Senior Josiah Mercer, as social studies teacher Matt Polazzo, perfectly captured  the use of humor to cope with the tragedy. When describing the multitude of free gifts that the faculty was sent after the attack, Polazzo said, “It’s almost as if they were testing some of this stuff on us […] You expect a certain taste when you eat popcorn, but this, this was sweet.” His swaggering yet vulnerable performance was one of the highlights of the show.

Senior Jackie Krass also stood out as building manager Renee Levine, who describes comforting students fleeing up the West Side Highway while also reassuring herself: “Okay, you’re going to hold someone’s hand. I don’t care if you know them or not, you’re going to hold their hand and not look back. And I didn’t look back.”

This powerful statement embodies the fear felt by the Stuyvesant community, and like many other exceptionally memorable lines in the play, exposed the raw emotions of the students and faculty  during the attack; from bitter anger, shown by sophomore Kevin Zhang (senior Brandon Foo) criticizing his friends for laughing when the first plane hit, to the shock of becoming aware of one’s own mortality, as described by security guard Juan Carlos Lopez (senior Ravtej Kohli).

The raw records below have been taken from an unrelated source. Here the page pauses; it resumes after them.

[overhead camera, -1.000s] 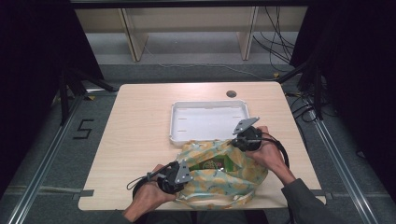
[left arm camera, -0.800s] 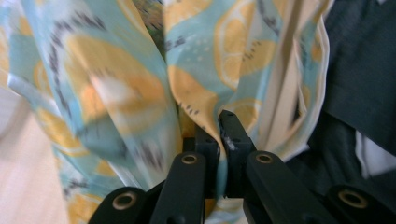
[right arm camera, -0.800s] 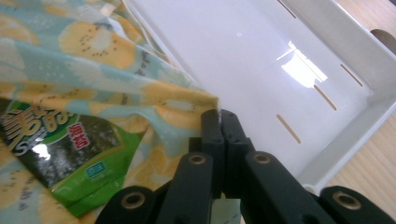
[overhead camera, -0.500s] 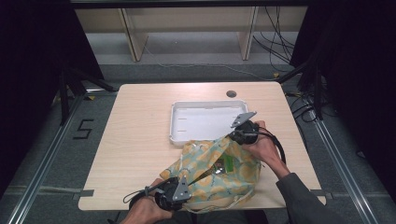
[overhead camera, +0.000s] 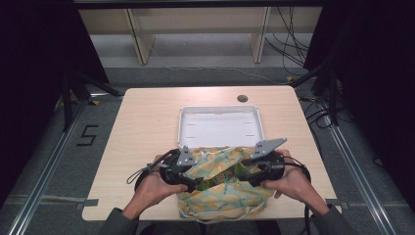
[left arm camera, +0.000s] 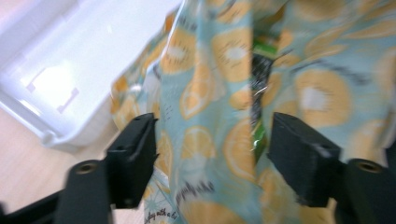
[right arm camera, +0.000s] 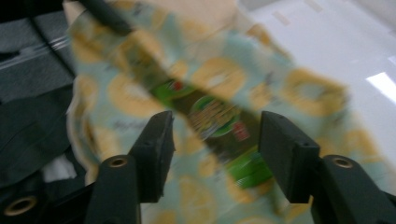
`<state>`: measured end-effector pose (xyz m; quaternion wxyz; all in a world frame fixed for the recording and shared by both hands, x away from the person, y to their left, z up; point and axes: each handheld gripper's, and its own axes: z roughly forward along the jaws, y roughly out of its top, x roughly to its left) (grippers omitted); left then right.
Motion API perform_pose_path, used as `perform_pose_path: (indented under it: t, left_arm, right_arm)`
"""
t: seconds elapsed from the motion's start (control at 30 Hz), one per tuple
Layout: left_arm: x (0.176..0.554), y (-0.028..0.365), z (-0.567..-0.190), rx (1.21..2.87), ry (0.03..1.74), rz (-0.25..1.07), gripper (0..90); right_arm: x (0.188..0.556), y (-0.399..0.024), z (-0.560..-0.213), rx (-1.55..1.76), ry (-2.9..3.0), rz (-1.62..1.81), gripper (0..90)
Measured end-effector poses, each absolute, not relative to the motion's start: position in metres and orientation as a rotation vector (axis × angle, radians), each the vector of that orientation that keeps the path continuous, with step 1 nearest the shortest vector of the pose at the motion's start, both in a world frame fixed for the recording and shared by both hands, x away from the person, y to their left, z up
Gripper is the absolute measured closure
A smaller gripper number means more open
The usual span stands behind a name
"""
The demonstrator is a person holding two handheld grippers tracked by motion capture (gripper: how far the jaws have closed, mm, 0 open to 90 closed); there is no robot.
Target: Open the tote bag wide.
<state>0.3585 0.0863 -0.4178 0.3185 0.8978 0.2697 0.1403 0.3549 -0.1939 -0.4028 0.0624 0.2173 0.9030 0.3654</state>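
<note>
Fruit-print bag point(overhead camera: 222, 188) lies at worktop point(overhead camera: 147, 127) near edge, touching white tray point(overhead camera: 220, 125). Left tongs point(overhead camera: 195, 183) and right tongs point(overhead camera: 244, 171) released, jaws just opening, at bag mouth; green packet point(right arm camera: 219, 121) inside.

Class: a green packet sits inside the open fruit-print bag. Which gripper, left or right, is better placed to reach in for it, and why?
Probably the right gripper. Its open jaws already frame the green packet in the bag. The left gripper, also open, faces mostly cloth, with the packet off to one side.
</note>
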Motion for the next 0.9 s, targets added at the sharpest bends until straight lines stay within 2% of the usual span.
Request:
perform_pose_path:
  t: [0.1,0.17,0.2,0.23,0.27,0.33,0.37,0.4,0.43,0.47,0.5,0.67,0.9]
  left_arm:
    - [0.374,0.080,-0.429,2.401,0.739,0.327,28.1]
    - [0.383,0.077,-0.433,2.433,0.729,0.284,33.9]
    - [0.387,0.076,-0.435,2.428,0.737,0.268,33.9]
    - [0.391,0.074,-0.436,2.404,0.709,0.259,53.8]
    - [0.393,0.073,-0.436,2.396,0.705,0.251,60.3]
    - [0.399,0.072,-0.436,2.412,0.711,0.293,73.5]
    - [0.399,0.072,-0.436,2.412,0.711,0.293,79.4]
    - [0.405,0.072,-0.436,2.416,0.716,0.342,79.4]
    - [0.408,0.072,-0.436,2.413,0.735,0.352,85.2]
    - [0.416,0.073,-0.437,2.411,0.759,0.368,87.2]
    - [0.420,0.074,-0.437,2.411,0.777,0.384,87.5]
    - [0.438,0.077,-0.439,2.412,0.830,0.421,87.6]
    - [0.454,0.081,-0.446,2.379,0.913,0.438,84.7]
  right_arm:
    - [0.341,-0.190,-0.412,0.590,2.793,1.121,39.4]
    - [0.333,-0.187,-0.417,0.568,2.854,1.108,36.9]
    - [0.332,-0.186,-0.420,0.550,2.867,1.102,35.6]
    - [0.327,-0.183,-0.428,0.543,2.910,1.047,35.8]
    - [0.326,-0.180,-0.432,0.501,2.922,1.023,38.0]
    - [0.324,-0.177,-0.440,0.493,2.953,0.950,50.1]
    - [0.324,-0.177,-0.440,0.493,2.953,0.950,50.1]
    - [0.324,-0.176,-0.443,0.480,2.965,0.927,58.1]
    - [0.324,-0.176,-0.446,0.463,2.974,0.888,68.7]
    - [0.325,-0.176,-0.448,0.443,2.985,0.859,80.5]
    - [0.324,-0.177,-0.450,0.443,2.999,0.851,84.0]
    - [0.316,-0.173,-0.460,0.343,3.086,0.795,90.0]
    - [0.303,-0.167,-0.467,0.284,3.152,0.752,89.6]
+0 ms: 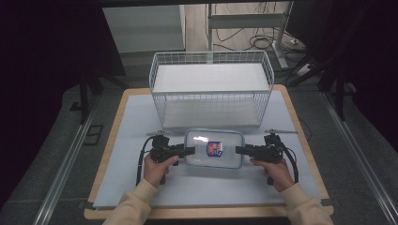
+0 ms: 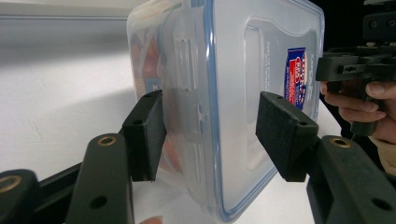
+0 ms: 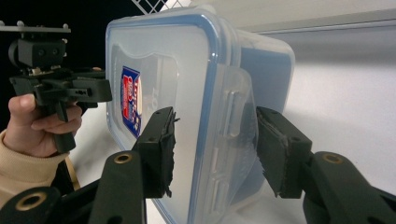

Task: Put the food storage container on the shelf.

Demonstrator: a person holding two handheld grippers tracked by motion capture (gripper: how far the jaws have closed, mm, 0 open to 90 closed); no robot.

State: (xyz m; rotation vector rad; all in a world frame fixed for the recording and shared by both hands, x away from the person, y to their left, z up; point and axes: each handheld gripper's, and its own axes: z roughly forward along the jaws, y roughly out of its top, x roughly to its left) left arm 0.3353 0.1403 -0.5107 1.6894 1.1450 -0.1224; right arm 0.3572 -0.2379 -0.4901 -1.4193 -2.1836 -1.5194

Kohli’s understated delivery of his lines as he explains that his son was the last thing he saw as his life flashed before his eyes was one of the most powerful moments of the show.

Sophomore Israt Hossain, as junior Aleiya Gafar, delivered another achingly subtle performance. A bubbly Big Sib and Red Cross volunteer, Gafar initially conveyed infectious optimism, discussing her pride in the maturity of her little sibs, and the cute firemen who came all the way from Ohio. Then she mentions, almost as a side note, that one of her aunts went missing. Hossain didn’t over-dramatize the moment—her voice faltered, broke, but then she continued. More than any other actor, through body language and an expressive voice, she succeeded in creating a fully fleshed character.

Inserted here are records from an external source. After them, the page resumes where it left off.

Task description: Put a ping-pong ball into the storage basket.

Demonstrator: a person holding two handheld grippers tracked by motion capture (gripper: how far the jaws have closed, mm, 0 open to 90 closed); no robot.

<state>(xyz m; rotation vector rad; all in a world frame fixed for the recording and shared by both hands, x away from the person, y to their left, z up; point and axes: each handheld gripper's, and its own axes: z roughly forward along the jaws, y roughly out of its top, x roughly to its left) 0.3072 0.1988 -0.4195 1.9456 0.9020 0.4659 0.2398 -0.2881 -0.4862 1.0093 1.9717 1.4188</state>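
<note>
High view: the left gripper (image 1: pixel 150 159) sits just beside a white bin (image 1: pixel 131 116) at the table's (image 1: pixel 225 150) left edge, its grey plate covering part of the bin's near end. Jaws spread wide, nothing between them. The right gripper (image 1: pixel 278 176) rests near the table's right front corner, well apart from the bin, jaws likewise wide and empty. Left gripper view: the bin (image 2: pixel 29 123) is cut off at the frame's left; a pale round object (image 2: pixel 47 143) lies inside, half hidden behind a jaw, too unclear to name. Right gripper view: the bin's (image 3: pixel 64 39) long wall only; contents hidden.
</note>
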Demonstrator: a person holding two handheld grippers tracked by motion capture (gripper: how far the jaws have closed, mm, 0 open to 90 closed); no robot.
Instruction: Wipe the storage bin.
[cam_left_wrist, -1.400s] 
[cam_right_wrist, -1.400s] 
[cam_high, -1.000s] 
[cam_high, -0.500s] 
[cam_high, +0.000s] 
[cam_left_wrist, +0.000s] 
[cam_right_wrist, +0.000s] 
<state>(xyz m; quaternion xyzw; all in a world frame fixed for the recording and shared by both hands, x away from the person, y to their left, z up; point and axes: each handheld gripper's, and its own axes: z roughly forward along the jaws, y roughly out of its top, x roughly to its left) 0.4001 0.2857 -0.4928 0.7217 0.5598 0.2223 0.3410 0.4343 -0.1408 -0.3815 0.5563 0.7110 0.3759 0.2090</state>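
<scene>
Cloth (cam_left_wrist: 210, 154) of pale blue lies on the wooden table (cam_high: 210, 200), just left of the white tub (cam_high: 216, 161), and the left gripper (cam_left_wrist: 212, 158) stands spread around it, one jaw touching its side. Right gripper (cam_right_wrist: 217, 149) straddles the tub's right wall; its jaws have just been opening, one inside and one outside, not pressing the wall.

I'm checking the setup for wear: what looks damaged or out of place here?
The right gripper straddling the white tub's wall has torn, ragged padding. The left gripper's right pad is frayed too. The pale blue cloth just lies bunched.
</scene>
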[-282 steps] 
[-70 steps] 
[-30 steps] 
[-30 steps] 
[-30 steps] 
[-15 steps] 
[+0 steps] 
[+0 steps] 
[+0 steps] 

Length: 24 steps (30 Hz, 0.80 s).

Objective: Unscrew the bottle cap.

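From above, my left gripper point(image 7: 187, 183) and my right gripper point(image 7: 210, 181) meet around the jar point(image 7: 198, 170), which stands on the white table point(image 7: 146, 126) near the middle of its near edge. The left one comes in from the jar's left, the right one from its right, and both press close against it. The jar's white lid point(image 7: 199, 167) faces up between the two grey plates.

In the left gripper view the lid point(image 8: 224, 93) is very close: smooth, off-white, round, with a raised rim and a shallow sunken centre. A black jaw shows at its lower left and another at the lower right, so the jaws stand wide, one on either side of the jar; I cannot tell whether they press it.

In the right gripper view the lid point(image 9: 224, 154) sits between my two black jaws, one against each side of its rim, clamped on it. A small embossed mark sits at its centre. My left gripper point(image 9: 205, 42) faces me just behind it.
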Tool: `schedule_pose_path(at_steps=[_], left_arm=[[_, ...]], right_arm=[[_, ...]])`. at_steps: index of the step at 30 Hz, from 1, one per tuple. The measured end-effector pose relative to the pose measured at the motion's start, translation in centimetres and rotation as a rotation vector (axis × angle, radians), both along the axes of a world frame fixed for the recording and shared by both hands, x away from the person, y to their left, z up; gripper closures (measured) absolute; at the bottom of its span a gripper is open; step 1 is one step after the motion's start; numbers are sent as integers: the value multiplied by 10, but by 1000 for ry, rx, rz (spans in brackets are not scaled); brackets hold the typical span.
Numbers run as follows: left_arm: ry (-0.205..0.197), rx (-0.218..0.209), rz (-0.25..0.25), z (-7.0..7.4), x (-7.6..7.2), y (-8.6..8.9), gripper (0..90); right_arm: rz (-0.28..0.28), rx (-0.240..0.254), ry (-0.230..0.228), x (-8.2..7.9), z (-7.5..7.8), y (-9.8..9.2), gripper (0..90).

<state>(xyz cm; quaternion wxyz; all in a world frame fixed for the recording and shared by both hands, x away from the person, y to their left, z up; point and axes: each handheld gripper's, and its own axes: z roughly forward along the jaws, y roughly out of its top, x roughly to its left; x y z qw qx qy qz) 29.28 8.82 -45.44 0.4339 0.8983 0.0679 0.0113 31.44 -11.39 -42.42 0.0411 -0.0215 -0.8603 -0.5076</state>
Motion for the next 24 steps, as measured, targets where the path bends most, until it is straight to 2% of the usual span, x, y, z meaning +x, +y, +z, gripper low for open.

The show also explores students’ feelings of sudden displacement upon being forced to move to Brooklyn Tech after the attacks, while the Stuyvesant building was being used as a triage center, as well as their joy upon returning to the building in Tribeca. Alejandro Torres Hernandez (freshman Razwan Miah) summed up these emotions with the emphatic proclamation, “I LOVE Stuy!” which earned Miah a standing ovation on Friday.

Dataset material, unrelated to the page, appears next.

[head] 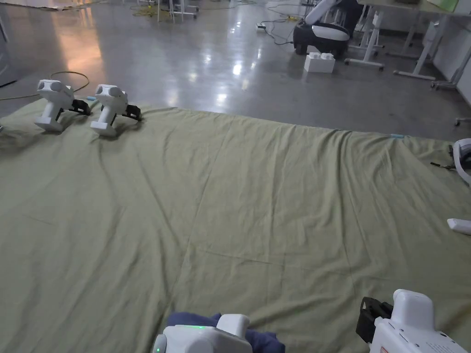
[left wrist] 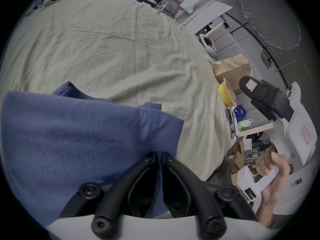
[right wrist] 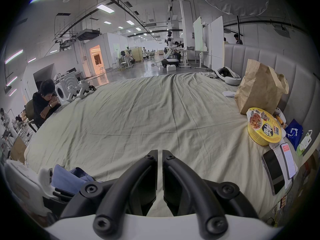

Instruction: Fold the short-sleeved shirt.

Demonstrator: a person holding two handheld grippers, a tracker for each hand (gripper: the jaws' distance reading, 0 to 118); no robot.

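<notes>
blue shirt (head: pixel 262 339) mostly hidden behind left tool body, right tool (head: pixel 368 317) cut by frame edge

The head view looked down and forward across the sheet (head: pixel 239 207) from its near edge. The left gripper view sat close above the shirt (left wrist: pixel 78 131), facing over the sheet. The right gripper view sat low, facing the hall. All shared the sheet.

Shirt at the near edge of the bed

The shirt (left wrist: pixel 83 133) lies on the sheet (head: pixel 257 207); two spare grippers (head: pixel 85 108) stand at the far left corner, a paper bag (right wrist: pixel 259 88) at the right edge.
</notes>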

Senior Lilja Walter delivered the final monologue as Kerneth “Kern” Levigion. Kern tells the story of Stuyvesant’s American flag, which vanished after the attacks only to be rediscovered when he chanced on a picture of it being hoisted by firemen at Ground Zero. Tactfully placed, this monologue leaves the audience with hope, as the flag—a symbol for the Stuyvesant community—is seen surviving the attacks and continuing its legacy, having traveled with the U.S. Military to Afghanistan. Walter delivered her lines with endearing earnestness and simplicity.

“With Their Eyes” is a unique and unconventional play, and should be approached as such. By making the viewer work to braid all the moving pieces together, it is almost like that awful day is being reconstructed in one’s own mind, making the stories of these disparate people all the more personal.

Through the many different views each monologue provides of 9/11, ”With Their Eyes” conveys a massive, tangled chunk of humanity. Overall, the very moving performances allowed the audience to look back on that day with a new perspective, providing a consolidated vision of September 11 for a whole new generation of students.